Portland Police and the City of Portland are facing two excessive-force lawsuits filed in just nine days—one seeking $3 million in damages alone.

On February 26, an amended excessive force suit seeking $3 million in damages was filed by lawyers for Pastor Mary Overstreet-Smith—great-grandmother and legal guardian of Sir Millage, the severely autistic 15-year-old boy Tasered repeatedly and struck at least seven times with a baton near Union Station last December. Officers had allegedly mistaken his disability for refusal to yield to their commands ["Vigil Ups the Ante," News, Jan 25].

The lawsuit alleges excessive force by Portland Police Officers Andy Griggs, Michael Chapman, Todd Tackett, and David Michaelson—citing emergency room records suggesting Millage was shocked by Tasers "at least 13 times."

The suit also alleges that the City of Portland's failure to train its officers in recognizing autism contributed to the encounter—Millage's background was even on file with the police bureau and updated by his great-grandmother just six months prior to the incident.

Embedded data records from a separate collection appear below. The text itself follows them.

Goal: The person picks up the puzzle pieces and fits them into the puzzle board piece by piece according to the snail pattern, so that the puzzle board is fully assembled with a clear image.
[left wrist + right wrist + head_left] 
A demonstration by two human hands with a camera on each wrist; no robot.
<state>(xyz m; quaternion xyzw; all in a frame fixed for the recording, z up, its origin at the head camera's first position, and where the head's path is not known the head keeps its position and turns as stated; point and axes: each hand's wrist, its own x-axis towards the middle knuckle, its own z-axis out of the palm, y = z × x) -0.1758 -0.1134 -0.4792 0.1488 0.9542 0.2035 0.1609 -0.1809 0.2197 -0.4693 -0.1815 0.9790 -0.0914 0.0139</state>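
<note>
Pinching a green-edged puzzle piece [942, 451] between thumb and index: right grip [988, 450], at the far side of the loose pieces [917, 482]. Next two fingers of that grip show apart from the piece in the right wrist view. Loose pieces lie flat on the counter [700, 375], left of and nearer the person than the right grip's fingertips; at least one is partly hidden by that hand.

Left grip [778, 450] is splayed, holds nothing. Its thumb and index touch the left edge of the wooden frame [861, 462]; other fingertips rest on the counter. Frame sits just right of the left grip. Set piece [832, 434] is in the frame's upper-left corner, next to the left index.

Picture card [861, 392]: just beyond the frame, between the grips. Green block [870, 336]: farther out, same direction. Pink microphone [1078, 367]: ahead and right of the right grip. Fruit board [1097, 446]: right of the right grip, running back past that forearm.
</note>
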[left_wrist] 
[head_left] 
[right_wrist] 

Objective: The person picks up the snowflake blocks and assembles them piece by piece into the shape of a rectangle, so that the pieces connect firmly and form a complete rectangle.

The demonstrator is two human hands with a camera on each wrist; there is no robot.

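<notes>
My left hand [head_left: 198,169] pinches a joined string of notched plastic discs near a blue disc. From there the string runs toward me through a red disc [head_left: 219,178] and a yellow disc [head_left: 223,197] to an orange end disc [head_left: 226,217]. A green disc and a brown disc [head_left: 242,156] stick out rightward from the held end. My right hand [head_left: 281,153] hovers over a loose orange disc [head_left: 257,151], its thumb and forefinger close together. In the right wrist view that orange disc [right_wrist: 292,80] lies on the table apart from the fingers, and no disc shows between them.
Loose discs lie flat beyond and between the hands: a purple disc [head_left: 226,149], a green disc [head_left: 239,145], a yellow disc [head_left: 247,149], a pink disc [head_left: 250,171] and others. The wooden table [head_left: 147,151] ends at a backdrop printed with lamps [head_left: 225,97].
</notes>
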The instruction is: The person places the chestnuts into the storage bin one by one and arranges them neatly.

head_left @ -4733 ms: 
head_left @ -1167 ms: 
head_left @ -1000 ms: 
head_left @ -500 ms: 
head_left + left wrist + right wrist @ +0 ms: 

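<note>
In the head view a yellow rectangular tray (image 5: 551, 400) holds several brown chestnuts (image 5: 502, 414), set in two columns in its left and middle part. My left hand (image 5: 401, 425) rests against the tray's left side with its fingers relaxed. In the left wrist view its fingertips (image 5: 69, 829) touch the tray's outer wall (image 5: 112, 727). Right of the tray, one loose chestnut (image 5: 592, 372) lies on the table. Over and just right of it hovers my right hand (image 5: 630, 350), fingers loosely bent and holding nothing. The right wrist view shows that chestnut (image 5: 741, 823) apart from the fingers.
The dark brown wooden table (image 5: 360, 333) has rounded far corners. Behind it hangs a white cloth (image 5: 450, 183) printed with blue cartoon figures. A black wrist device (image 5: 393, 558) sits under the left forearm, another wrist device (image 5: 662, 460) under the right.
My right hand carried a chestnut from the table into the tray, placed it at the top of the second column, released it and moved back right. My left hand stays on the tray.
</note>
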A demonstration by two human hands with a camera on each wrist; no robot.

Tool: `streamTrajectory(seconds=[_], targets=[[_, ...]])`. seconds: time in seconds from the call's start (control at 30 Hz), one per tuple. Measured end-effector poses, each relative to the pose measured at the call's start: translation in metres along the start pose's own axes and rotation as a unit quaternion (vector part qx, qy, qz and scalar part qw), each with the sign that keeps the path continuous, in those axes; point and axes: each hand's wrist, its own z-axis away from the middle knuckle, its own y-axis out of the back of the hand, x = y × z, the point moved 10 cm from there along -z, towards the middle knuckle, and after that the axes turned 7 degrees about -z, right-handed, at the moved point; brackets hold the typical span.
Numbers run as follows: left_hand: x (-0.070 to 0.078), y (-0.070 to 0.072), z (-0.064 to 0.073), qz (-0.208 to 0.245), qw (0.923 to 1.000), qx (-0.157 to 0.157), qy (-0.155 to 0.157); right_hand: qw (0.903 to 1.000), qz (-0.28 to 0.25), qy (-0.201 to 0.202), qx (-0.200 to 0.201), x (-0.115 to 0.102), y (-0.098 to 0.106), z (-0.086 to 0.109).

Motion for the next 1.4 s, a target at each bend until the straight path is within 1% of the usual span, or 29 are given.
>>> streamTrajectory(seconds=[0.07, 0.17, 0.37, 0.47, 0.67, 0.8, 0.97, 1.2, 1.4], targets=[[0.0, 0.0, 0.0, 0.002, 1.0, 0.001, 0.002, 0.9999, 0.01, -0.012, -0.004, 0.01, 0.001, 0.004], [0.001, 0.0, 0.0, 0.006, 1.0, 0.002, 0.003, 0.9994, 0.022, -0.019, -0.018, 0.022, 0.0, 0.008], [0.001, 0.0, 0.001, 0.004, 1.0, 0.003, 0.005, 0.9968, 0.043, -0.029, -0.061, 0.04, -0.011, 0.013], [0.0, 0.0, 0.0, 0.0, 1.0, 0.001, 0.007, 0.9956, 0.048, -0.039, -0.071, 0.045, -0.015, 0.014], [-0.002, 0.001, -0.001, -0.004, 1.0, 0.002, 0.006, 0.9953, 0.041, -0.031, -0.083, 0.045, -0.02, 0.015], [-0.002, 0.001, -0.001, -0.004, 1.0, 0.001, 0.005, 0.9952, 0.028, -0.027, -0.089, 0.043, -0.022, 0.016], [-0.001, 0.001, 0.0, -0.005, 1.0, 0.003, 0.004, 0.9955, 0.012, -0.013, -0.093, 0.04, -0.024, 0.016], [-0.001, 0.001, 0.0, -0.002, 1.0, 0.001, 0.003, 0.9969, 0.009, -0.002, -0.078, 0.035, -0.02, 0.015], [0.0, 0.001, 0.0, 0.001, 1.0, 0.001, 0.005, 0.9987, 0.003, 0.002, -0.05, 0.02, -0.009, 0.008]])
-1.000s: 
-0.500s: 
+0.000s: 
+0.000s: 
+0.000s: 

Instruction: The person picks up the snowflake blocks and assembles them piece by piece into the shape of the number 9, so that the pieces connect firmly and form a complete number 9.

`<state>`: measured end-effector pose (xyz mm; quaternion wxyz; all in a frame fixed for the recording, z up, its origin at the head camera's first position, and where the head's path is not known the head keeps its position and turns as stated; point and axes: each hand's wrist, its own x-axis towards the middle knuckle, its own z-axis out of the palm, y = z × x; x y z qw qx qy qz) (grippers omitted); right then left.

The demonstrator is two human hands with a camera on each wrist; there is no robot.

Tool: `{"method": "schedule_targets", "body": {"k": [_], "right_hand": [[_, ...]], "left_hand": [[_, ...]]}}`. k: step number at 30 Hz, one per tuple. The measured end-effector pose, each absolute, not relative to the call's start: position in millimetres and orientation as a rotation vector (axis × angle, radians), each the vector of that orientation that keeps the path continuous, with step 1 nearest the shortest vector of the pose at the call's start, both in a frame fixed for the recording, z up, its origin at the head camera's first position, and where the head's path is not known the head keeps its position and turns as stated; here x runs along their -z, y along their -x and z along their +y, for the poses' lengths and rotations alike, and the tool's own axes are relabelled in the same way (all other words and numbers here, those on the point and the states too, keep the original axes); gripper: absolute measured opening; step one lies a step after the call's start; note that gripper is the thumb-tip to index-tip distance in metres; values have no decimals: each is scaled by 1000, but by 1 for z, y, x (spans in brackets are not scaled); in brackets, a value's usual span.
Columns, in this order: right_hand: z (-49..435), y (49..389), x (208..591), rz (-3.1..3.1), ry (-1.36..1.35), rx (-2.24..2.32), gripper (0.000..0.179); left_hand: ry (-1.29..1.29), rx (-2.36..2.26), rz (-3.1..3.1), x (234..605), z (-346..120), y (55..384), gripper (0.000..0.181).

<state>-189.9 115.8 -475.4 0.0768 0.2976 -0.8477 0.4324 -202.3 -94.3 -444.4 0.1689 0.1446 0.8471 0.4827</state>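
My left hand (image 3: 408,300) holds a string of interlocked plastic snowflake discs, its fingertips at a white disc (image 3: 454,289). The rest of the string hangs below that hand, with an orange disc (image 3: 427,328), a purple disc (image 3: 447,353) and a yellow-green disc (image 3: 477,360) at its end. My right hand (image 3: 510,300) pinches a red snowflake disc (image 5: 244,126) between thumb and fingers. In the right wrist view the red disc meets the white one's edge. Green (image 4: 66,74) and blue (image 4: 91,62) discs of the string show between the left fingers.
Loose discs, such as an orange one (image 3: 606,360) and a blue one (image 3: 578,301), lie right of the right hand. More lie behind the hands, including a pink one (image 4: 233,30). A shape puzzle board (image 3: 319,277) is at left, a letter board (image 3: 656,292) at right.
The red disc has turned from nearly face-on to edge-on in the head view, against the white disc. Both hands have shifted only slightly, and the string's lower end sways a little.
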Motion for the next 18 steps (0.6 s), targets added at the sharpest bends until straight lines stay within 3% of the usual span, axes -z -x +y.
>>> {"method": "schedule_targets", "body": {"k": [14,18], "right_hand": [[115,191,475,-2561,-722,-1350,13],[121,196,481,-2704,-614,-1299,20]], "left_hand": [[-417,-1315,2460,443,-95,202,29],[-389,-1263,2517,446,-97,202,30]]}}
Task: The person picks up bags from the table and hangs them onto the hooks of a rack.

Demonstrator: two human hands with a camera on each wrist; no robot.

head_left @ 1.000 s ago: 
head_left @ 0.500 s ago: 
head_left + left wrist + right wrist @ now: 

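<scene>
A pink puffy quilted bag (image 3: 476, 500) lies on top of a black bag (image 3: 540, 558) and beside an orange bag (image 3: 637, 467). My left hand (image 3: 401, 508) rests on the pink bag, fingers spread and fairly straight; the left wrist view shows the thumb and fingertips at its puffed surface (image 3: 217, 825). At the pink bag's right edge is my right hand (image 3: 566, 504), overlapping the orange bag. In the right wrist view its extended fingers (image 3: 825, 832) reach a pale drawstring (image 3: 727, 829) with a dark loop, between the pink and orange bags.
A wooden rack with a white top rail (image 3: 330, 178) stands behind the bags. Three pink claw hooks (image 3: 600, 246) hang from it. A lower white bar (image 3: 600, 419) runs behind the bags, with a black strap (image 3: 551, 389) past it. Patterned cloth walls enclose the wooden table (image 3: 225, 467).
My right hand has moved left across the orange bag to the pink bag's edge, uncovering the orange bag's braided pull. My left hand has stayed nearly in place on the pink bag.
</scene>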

"I think Frankenstein could have been reinvigorated by being Tasered that often," says Ernest Warren Jr., the attorney acting for Overstreet-Smith. "This is about excessive force, and failure to recognize a clearly autistic person."

Overstreet-Smith has declined to comment personally.

Another excessive force suit, seeking undisclosed damages, was filed on Wednesday, March 7, by Tom Steenson—the same civil rights attorney suing over the death-in-custody last September of James Philip Chasse Jr.—on behalf of the family of Raymond Gwerder. Gwerder was shot in the back and killed by a police sniper while he was on the phone with a trained hostage negotiator in November 2005.

The suit names police sniper Leo Besner, alleging he "acted with a conscious disregard for Gwerder's right to life."

"In addition, or in the alternative," the suit continues, "Besner's conduct was wanton, reckless, and in disregard of Gwerder's well-established constitutional rights."

The suit also blames the City of Portland for not having recognized and intervened earlier in what it alleges is "Besner's history of using extreme, excessive, unnecessary, and, at times, deadly, physical force against innocent citizens." Alleged examples of Besner's past—as listed in the suit—include: Tasering a man who was "attempting to restrain a woman who had been threatening people with a knife" in 2002; pepper spraying an anti-war protestor standing on a sidewalk with a sign in March 2003; and slamming a 15-year-old into a wall in April 2003 who, prior to that, had been "standing on the sidewalk, reading a newspaper."

Steenson declined further comment, saying the Gwerder family would like to keep the suit private. It is against police bureau and city policy to comment publicly on ongoing lawsuits.

Meanwhile, Copwatch activist Dan Handelman, who has been tracking city settlements for anti-cop lawsuits over the past 15 years, says the city pays out an average of $350,000 per year in such suits.

"But these numbers are above the line and do not include the millions of dollars the city pays to defend these claims," he says—referring to expensive attorney fees. "Also, there seem to have been more 'big-ticket' lawsuits since 2000."

The city's "big-ticket" settlements include $845,000 paid in a class action lawsuit in December 2004 for officers using excessive force during downtown anti-Bush/Iraq War protests in 2002 and 2003, and $600,000 paid in June 2005 to the family of Damon Lowery, who died in custody in 1999.

"It's depressing," Handelman says. "Despite all the systems and safeguards that have supposedly been put in place, we still have not solved the problem with the police bureau."